Heat also has implications for safety beyond the direct effects of heat on health. This is because heat strain can reduce brain function and contribute to loss of concentration and decision-making[73], increases fatigue and reduces skill and physical power, motor control, ergonomics and physical comfort[74],[75]. These effects are causally linked to the increased risk of accidents. In countries with marked seasonality to extreme heat, statistical analysis has demonstrated a strong correlation between heat exposure and rates of occupational accidents, with rates increasing as conditions worsen[63]. In Brazil, it was found that as heat conditions became more severe, so too did the likelihood of more severe accidents including those resulting in death[75]. In Spain, occupational injuries associated with extreme heat were found to account for 2.72% of injuries at a cost of €370 Million per year[76]. In Europe, high-intensity outdoor work, predominantly agriculture and construction, have the highest risk of increased injury but uncooled manufacturing and service sectors may also be affected[47].
Heat stress and related physiological health outcomes also have impacts on mental health and wellbeing.
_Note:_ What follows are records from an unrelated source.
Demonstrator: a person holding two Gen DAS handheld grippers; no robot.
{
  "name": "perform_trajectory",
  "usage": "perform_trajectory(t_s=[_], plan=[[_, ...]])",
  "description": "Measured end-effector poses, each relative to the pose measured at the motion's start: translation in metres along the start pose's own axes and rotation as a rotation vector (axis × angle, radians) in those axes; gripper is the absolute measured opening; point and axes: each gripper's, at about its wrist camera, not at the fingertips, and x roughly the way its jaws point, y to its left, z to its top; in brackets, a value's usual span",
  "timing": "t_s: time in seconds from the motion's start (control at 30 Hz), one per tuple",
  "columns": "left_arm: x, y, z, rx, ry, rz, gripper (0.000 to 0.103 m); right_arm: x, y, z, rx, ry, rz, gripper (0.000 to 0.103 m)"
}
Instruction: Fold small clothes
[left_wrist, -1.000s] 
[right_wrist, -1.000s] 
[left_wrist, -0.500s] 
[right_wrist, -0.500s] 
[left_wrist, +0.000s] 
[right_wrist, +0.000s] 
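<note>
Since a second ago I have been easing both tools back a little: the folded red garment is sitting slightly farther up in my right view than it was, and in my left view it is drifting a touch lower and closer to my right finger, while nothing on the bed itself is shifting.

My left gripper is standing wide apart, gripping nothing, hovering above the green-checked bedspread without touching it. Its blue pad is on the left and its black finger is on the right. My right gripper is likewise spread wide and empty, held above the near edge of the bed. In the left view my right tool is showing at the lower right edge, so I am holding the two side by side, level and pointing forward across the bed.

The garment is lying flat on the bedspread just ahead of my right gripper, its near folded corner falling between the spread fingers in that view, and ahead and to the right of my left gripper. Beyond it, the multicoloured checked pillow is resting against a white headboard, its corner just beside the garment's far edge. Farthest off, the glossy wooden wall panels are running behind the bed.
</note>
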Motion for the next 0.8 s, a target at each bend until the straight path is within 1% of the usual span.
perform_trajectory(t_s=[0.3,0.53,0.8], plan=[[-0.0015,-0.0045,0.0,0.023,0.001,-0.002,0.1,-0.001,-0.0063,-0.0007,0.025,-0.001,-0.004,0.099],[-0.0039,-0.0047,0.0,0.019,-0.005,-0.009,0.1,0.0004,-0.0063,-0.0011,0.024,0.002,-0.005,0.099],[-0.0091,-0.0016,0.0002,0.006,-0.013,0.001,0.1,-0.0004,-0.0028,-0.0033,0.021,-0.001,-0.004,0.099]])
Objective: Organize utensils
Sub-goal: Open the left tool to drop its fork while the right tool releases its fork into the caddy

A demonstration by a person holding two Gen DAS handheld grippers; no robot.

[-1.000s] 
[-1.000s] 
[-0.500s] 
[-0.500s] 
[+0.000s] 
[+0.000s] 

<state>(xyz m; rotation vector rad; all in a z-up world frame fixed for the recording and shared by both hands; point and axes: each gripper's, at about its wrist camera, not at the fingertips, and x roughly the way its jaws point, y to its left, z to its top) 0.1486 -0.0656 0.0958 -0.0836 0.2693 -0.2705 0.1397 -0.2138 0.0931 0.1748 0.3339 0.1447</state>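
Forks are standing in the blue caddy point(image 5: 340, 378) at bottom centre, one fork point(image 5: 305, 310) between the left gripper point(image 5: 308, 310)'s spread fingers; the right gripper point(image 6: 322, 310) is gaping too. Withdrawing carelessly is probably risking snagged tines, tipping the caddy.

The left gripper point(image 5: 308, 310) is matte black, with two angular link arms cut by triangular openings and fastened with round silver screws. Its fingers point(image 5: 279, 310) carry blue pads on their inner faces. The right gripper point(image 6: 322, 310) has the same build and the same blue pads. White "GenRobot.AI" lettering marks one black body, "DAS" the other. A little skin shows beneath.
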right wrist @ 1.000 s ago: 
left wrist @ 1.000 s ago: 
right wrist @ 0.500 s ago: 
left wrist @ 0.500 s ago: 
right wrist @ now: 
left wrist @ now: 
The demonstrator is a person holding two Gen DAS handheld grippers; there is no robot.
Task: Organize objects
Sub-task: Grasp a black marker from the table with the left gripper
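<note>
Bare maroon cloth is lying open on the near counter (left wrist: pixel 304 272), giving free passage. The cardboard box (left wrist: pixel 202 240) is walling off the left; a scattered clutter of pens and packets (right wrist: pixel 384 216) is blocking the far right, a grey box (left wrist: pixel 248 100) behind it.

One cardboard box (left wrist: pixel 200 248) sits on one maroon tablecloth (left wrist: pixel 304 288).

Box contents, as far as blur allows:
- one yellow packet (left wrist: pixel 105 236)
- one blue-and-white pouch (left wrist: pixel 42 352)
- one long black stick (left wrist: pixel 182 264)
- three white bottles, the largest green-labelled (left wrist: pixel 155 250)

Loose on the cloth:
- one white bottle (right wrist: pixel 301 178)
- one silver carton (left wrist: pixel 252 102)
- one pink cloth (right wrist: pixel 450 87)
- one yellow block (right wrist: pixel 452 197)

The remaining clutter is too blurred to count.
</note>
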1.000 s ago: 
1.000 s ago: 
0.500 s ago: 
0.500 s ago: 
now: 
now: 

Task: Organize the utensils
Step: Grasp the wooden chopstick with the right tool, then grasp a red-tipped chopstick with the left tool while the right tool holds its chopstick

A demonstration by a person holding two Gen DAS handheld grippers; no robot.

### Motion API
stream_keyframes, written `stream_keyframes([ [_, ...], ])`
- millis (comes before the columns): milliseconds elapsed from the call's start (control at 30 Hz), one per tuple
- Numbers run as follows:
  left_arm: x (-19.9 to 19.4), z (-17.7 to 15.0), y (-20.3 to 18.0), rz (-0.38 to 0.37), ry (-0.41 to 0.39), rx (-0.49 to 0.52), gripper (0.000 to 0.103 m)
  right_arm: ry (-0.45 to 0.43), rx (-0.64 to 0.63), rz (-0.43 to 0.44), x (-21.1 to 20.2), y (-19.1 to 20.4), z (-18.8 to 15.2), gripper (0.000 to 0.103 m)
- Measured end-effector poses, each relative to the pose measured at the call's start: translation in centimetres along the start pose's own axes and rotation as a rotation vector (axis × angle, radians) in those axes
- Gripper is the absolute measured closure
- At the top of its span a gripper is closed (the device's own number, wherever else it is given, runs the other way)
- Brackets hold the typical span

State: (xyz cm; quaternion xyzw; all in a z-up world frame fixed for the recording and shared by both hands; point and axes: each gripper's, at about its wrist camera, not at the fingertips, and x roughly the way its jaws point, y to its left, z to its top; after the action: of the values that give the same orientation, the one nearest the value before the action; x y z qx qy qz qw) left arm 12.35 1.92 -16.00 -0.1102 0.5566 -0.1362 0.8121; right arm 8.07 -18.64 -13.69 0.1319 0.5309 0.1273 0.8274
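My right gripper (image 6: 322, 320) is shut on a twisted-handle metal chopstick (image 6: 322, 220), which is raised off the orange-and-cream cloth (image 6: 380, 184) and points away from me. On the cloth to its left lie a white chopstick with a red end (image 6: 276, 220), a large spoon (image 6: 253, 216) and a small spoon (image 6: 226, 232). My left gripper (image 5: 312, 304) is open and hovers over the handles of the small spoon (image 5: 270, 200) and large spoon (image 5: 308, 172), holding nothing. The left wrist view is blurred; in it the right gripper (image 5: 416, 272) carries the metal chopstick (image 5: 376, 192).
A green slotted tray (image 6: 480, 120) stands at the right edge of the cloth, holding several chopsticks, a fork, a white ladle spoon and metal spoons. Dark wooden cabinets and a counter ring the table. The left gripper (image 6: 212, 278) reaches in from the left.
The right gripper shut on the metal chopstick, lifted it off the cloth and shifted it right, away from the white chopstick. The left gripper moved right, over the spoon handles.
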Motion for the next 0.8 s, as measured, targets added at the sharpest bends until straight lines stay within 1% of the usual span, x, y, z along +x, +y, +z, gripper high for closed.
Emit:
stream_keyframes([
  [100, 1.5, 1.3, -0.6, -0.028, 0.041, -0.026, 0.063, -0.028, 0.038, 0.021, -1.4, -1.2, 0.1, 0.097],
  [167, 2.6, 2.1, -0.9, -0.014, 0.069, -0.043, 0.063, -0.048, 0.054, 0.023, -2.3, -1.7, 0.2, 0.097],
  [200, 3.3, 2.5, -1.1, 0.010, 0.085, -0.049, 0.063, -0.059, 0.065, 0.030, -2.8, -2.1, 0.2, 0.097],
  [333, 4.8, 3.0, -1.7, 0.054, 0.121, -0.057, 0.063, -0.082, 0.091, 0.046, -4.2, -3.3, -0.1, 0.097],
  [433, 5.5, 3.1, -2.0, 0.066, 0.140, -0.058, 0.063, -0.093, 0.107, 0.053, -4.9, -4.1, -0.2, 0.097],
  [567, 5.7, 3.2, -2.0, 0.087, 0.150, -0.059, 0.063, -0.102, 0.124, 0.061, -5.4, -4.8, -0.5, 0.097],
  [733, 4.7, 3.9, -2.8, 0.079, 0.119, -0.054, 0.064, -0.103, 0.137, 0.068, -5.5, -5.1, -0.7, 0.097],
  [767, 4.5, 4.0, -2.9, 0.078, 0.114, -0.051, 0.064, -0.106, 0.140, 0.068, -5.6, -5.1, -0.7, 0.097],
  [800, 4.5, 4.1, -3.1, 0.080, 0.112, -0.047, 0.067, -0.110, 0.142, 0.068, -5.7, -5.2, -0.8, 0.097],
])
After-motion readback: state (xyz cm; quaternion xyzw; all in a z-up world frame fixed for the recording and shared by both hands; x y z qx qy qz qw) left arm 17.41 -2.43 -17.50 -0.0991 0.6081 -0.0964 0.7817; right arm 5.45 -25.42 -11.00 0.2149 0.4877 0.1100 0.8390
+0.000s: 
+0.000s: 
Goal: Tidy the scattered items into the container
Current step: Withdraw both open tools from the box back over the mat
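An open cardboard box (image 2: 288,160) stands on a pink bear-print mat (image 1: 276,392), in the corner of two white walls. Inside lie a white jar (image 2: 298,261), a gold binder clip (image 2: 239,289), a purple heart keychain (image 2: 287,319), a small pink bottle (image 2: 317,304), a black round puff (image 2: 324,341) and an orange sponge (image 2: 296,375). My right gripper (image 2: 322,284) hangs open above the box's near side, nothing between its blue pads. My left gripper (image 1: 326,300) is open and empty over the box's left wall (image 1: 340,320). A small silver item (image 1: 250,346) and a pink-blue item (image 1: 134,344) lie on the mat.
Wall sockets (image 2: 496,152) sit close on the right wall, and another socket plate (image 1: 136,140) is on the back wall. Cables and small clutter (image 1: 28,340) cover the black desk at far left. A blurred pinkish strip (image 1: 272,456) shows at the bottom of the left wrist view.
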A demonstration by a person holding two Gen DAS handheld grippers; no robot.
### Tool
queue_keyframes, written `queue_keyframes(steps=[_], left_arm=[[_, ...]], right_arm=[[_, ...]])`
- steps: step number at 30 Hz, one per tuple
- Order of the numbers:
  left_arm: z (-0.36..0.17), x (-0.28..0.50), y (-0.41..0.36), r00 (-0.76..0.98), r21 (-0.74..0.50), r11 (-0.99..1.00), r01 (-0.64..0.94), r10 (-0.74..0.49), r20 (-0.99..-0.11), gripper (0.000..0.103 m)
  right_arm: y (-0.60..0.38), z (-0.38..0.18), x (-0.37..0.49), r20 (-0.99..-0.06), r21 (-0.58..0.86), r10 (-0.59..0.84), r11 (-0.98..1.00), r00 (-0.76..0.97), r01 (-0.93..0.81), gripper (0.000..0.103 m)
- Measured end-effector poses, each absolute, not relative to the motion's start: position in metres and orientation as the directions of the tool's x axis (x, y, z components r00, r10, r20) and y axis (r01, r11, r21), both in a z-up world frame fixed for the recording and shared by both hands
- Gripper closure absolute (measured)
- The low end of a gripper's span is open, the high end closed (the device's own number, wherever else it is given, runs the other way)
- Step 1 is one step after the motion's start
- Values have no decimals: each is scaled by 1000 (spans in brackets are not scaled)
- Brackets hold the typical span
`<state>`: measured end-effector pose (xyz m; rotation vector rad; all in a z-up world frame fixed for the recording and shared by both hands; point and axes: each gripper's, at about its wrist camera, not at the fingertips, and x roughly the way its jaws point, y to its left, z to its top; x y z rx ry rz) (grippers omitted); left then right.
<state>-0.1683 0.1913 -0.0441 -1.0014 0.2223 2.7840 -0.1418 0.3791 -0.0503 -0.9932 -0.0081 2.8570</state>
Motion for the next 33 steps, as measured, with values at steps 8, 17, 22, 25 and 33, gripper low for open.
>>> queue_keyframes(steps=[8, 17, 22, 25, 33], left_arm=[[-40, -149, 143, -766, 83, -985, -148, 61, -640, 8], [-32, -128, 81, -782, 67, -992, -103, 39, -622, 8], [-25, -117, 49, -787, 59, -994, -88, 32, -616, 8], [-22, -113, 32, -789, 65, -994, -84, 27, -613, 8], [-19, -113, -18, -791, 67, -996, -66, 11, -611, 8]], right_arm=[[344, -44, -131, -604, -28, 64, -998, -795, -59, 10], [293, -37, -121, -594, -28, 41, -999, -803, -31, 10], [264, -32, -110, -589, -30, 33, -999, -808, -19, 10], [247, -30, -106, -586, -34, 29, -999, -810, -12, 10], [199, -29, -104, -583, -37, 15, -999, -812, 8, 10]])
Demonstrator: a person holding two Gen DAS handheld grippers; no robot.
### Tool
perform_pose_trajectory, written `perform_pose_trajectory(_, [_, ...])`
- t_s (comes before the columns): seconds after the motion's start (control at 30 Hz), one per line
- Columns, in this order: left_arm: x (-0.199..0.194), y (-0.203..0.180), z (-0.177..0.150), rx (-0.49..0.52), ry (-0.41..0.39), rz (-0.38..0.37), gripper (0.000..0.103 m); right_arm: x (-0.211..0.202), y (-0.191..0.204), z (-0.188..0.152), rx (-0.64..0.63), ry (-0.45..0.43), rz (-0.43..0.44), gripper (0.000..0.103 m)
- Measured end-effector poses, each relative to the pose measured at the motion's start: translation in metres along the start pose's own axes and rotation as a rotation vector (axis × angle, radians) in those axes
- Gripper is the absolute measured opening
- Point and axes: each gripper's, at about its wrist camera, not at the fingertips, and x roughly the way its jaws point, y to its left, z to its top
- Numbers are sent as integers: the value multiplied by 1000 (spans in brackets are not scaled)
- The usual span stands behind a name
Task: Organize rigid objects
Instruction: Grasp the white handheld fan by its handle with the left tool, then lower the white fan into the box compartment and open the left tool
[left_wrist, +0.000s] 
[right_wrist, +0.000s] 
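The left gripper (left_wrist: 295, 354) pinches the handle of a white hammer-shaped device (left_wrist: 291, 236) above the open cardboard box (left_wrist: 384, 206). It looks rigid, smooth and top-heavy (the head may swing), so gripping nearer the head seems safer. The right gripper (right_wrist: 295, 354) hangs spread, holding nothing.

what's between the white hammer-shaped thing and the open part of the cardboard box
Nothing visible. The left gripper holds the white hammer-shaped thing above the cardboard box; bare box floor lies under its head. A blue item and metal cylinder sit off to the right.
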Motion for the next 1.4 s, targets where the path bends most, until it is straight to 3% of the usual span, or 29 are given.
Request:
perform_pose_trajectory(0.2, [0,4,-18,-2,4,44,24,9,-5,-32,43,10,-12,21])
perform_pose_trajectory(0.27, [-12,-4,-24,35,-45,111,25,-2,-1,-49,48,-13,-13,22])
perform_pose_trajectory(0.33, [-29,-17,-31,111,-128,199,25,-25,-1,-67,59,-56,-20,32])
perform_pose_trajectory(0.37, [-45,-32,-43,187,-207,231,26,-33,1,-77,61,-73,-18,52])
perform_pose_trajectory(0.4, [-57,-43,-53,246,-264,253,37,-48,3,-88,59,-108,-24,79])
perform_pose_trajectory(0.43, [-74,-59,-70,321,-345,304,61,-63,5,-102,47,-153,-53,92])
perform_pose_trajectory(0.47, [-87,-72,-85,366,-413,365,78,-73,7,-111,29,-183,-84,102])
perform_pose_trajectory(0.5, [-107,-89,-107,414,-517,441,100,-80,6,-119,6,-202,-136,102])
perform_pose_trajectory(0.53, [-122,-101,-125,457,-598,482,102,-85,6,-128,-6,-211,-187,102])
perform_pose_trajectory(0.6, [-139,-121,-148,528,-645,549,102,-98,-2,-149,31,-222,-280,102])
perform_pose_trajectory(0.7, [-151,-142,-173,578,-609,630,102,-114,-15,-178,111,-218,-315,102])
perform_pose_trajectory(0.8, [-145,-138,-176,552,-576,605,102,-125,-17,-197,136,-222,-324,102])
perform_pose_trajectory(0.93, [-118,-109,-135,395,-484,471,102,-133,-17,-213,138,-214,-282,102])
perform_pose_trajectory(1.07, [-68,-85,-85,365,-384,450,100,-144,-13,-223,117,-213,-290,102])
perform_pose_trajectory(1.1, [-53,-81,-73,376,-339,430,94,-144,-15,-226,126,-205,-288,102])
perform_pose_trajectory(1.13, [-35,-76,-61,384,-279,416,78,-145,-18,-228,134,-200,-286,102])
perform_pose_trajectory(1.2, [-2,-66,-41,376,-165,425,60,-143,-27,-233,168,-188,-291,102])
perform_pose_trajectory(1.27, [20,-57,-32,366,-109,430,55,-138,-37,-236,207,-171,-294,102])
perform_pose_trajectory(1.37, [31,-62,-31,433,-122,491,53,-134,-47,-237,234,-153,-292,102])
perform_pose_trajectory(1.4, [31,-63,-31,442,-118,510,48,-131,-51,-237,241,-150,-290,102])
In the most immediate sense, heat strain can contribute to irritability at work, but chronic occupational heat exposure is also associated with increased rates of social isolation, violence, depression and suicide[77],[78],[79],[80].
Building on these physical and psychological pathways, heat stress is known to impact on work capacity, performance and productivity, and therefore has potential to contribute in turn to additional job strain. In the absence of adaptation, by 2080 productivity is projected to be 1.6% lower across Europe on average, but in more exposed states, such as Greece, it is projected to reduce by approximately 5.4%[81].
Potential Adaption Actions to reduce the risk of heat stress and its effects on OSH
Existing EU legislation provides a basis for adaptation to extreme heat by requiring employers to protect workers from all risks to safety and health. A number of directives further specify that workplaces should ensure temperatures either indoors or outdoors are adequate for human beings, in relation to the type of work they engage in. Finally, the EU-OSH framework encourages the identification of climate change risks to OSH, including of increased ambient temperature and risks resulting from adaptation and mitigation actions.
There is a wide literature and array of practical guidance and resources available to support identifying and managing the risk of heat stress occurring, as well as the occupational health, safety and wellbeing risks that arise from exposure to heat stress. Drawing from a recent Delphi review of best practice in the United States[82], Morrissey et al. categorise OSH responses into eight core areas: 1) heat hygiene, 2) hydration, 3) heat acclimatization, 4) environmental monitoring, 5) physiological monitoring, 6) body cooling, 7) textiles and personal protective gear, and 8) emergency action plan implementation.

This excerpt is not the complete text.